Support for saving and restoring live registers in a slow path.
And use it in suspend check slow paths.
Change-Id: I79caf28f334c145a36180c79a6e2fceae3990c31
diff --git a/compiler/optimizing/code_generator.cc b/compiler/optimizing/code_generator.cc
index 2547a29..3231c99 100644
--- a/compiler/optimizing/code_generator.cc
+++ b/compiler/optimizing/code_generator.cc
@@ -44,6 +44,7 @@
ComputeFrameSize(GetGraph()->GetNumberOfLocalVRegs()
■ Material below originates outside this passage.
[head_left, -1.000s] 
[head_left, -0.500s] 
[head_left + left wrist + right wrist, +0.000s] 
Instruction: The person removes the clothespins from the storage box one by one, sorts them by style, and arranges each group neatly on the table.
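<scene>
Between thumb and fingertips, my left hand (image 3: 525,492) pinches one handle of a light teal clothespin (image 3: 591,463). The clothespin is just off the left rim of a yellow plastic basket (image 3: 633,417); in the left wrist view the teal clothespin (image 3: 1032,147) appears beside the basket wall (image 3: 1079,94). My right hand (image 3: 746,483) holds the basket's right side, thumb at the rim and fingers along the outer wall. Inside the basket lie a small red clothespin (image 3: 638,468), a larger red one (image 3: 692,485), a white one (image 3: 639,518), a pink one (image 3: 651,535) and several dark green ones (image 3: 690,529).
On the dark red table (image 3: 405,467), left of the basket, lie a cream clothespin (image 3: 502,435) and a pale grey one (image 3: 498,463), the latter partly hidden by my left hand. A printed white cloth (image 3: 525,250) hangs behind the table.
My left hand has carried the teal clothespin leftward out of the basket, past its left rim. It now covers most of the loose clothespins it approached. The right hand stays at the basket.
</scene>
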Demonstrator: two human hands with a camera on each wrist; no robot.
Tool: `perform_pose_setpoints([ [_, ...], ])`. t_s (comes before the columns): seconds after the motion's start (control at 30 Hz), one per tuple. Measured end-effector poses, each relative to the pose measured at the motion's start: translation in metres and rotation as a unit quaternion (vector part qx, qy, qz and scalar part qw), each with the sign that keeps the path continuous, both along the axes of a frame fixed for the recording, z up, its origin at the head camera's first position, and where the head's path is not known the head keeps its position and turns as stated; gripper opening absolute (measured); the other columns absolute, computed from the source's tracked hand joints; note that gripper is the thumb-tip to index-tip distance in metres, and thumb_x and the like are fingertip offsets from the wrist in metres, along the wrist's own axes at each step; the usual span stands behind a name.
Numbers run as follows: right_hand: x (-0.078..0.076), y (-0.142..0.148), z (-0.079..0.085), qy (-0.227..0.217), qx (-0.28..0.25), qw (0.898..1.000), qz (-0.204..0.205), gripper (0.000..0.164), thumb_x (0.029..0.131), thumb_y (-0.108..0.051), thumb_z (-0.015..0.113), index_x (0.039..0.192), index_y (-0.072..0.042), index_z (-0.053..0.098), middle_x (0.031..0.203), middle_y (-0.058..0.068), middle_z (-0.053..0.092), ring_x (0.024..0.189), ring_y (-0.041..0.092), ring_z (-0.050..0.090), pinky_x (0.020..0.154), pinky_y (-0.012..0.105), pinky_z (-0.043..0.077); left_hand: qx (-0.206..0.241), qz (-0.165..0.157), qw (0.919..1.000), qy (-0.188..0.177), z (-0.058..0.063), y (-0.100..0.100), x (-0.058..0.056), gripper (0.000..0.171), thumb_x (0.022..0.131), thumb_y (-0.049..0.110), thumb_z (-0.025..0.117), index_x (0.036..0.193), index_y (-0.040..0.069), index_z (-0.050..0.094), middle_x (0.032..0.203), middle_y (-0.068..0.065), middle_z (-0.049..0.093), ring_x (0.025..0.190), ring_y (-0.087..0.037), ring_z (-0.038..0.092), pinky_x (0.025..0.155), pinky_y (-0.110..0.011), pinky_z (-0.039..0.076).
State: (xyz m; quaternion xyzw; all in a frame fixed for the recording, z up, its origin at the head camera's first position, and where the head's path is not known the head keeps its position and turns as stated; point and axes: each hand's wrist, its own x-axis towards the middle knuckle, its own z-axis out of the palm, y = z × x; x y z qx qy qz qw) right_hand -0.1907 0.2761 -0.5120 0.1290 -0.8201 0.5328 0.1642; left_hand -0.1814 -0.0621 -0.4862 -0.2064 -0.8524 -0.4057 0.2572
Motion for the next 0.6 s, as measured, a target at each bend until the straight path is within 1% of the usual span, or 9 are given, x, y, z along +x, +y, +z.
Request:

+ GetGraph()->GetNumberOfTemporaries()
+ 1 /* filler */,
+ 0, /* the baseline compiler does not have live registers at slow path */
GetGraph()->GetMaximumNumberOfOutVRegs()
+ 1 /* current method */);
GenerateFrameEntry();
@@ -111,10 +112,15 @@
return -1;
}
-void CodeGenerator::ComputeFrameSize(size_t number_of_spill_slots, size_t number_of_out_slots) {
+void CodeGenerator::ComputeFrameSize(size_t number_of_spill_slots,
+ size_t maximum_number_of_live_registers,
+ size_t number_of_out_slots) {
+ first_register_slot_in_slow_path_ = (number_of_out_slots + number_of_spill_slots) * kVRegSize;
+
SetFrameSize(RoundUp(
number_of_spill_slots * kVRegSize
+ number_of_out_slots * kVRegSize
+ + maximum_number_of_live_registers * GetWordSize()
+ FrameEntrySpillSize(),
kStackAlignment));
}
@@ -468,4 +474,48 @@
}
}
+size_t CodeGenerator::GetStackOffsetOfSavedRegister(size_t index) {
+ return first_register_slot_in_slow_path_ + index * GetWordSize();
+}
+
+void CodeGenerator::SaveLiveRegisters(LocationSummary* locations) {
+ RegisterSet* register_set = locations->GetLiveRegisters();
+ uint32_t count = 0;
+ for (size_t i = 0, e = GetNumberOfCoreRegisters(); i < e; ++i) {
+ if (register_set->ContainsCoreRegister(i)) {
+ size_t stack_offset = GetStackOffsetOfSavedRegister(count);
+ ++count;
+ SaveCoreRegister(Location::StackSlot(stack_offset), i);
+ // If the register holds an object, update the stack mask.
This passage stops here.